Die musst Du brushen. Nimm einfach weisse Farbe und brush die Highlights in weiss , dann kannst du noch nen gauschen Weichzeichner ( oder einen anderen mit reinbringen ) so bekommst du ein gutes Ergebnis .

hier hab ich mal was in ein paar Sekunden gemacht






ich denke mit mehr Zeit und Veinarbeiten bekommste nen gutes Ergebnis


----------



## Jan Seifert (5. August 2003)

Mit einem 3D Programm.

In Photoshop könnte das hier helfen, nur blau einfärben, wenn es fertig ist.


----------



## zirag (5. August 2003)

Warum denn ein 3D Programm , er wollte doch nur wissen wie man die Glanzeffekte macht und nicht das ganze Ding !
( nimms net persönlich   )


----------



## untread (5. August 2003)

danke erstmal! schau mir das Tutorial mal an!
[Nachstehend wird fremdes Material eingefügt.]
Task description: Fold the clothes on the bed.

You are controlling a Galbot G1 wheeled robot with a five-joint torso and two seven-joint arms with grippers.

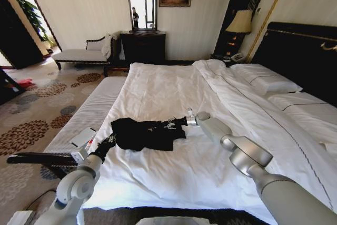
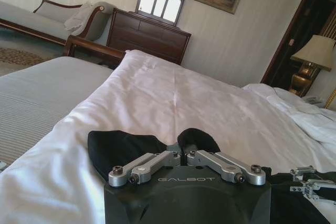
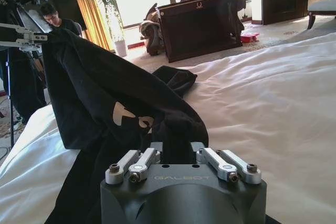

mit 3D Programm wärs bestimmt einfacher aber ich bleibe mal lieber bei Photoshop...


----------



## Philip Kurz (5. August 2003)

> _Original geschrieben von ZiRaG _
> *Warum denn ein 3D Programm , er wollte doch nur wissen wie man die Glanzeffekte macht und nicht das ganze Ding !
> ( nimms net persönlich   ) *



Naja, wenn man das in einem 3D Programm macht wird der Glanzeffekt ja ganz automatisch erstellt. Kommt natürlich auch auf die Textur an (Sorry, ich bin kein 3D Experte).

Btw:
Dieses blaue Zeug auf der Site erinnert mich da an so eine Seite ...


----------



## zirag (5. August 2003)

Naja , aber wenn er ein Bild hat und nur wissen will wie man diese Glanzeffekte macht denn brauch er auch kein 3D Programm 

Aber wir wissen ja nicht was er vorhat , vielleicht will er auch mit 3D arbeiten


----------